▶ _PROBLEM STATEMENT_
Lines from the top of the entries through the line that has "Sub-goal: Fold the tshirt" must be duplicated exactly, and no others.

▶ _PROVIDED DATA_
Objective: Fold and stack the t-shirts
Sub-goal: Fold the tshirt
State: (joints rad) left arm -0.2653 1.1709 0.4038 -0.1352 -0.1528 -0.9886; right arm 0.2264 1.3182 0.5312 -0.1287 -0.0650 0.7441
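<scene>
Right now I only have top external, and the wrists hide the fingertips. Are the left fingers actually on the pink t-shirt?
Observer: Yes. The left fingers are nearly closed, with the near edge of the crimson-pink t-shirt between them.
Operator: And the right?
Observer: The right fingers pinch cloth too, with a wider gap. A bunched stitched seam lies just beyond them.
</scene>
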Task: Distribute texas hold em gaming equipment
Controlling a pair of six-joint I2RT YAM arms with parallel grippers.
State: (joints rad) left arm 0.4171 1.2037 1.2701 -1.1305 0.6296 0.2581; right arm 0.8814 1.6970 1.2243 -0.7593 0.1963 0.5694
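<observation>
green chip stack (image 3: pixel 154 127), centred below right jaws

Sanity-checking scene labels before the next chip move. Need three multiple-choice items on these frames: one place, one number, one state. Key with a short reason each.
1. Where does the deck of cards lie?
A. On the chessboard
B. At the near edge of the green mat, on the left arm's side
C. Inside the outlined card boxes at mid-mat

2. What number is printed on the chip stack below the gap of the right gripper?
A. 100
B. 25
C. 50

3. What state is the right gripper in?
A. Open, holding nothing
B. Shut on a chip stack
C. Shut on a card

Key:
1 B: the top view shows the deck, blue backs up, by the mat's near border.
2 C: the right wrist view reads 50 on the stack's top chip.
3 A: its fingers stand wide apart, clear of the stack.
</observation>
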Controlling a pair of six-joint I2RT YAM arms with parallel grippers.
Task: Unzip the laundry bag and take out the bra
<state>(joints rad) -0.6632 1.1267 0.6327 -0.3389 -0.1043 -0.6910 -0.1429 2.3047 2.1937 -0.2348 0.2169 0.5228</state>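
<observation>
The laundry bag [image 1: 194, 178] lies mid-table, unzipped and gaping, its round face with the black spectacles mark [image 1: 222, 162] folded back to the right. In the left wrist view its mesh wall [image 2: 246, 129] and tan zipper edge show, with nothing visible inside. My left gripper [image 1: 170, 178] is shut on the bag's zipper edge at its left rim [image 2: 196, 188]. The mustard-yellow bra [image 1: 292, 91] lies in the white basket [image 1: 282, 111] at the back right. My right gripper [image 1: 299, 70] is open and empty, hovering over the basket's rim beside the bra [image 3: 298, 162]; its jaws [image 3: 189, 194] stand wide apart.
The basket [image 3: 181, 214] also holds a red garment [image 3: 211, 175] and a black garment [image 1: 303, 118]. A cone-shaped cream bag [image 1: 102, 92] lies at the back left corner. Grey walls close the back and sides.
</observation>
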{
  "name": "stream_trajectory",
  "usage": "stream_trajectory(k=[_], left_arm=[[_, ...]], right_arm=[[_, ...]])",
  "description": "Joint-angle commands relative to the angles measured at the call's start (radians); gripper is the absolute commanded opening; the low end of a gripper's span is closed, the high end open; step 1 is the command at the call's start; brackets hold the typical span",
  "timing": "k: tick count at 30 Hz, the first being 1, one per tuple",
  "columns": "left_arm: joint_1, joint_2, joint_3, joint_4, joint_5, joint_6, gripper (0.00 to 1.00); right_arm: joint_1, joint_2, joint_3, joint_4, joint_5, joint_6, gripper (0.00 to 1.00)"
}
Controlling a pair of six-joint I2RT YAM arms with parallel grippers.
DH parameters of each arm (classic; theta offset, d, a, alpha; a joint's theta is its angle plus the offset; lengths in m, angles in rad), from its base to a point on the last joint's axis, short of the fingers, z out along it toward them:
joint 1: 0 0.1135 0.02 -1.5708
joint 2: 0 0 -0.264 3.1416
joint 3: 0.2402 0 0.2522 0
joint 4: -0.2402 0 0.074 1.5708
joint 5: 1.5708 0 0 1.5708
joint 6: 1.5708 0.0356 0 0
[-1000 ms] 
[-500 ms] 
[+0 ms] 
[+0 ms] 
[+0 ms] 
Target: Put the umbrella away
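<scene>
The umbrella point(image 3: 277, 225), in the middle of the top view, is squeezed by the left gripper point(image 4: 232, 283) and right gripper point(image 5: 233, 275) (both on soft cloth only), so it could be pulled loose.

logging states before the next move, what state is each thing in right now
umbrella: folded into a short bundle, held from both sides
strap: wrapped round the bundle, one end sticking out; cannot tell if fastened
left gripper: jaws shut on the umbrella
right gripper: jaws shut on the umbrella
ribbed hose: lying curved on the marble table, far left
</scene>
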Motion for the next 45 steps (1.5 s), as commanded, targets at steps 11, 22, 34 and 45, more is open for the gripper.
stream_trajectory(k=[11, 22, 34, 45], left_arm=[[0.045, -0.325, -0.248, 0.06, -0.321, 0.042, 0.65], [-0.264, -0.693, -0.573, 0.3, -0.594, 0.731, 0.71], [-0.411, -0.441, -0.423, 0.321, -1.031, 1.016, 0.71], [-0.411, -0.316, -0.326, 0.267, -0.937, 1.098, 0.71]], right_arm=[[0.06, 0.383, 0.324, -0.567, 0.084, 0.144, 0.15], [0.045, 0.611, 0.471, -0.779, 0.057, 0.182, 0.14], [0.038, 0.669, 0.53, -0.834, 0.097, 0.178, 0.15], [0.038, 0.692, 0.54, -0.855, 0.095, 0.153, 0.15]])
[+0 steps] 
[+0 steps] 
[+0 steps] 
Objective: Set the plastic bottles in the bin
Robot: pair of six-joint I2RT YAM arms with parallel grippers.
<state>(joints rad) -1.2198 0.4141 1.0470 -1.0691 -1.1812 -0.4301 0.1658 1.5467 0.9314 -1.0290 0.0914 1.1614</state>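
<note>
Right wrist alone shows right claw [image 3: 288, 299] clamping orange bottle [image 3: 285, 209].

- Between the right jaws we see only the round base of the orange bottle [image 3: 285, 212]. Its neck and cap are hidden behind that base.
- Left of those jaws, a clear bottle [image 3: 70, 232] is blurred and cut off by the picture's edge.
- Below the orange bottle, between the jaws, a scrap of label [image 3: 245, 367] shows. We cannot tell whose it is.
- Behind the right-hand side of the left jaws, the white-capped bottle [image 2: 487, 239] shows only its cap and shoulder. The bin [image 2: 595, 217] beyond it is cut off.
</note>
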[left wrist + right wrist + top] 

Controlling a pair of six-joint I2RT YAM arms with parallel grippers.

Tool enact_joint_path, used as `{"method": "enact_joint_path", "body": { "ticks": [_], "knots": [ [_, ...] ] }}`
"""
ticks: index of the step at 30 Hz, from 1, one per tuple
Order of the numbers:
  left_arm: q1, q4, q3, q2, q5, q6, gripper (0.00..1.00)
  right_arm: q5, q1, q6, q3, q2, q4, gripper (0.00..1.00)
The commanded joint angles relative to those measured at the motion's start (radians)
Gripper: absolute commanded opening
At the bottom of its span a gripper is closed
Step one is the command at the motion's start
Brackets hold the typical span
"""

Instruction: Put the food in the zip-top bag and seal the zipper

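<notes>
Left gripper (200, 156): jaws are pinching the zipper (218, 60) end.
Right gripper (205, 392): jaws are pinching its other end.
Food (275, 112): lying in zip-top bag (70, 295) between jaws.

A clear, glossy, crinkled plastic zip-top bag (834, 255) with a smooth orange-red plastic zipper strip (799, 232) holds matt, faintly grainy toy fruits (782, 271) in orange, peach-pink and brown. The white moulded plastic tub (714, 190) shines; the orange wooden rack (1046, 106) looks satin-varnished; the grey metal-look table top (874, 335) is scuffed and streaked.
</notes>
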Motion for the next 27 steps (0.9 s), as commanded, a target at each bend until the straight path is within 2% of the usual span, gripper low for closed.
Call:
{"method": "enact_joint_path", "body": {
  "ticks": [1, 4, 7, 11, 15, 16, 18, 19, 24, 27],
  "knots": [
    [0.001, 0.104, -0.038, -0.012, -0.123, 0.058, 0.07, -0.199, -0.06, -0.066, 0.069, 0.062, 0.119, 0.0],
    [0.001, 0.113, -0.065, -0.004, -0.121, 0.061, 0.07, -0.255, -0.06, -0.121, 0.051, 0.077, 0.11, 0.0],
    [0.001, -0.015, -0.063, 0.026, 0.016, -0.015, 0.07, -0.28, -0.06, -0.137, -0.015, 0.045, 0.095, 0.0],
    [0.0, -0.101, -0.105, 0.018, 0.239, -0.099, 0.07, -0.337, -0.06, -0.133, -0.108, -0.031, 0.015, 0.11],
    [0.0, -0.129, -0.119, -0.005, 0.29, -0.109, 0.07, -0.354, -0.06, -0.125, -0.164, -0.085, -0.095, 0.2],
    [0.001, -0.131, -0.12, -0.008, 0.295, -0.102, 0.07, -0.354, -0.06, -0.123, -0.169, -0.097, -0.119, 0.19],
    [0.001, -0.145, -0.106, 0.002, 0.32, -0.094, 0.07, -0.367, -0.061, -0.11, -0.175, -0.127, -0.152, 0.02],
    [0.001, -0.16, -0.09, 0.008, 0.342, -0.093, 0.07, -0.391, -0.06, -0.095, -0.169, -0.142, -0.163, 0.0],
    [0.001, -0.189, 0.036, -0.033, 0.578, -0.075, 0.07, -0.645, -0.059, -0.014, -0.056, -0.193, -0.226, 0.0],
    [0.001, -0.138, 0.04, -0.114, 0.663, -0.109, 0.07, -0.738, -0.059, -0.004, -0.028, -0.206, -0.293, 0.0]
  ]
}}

▶ _RESULT_
Objective: Fold and stack the t-shirts
Sub-goal: Fold the tshirt

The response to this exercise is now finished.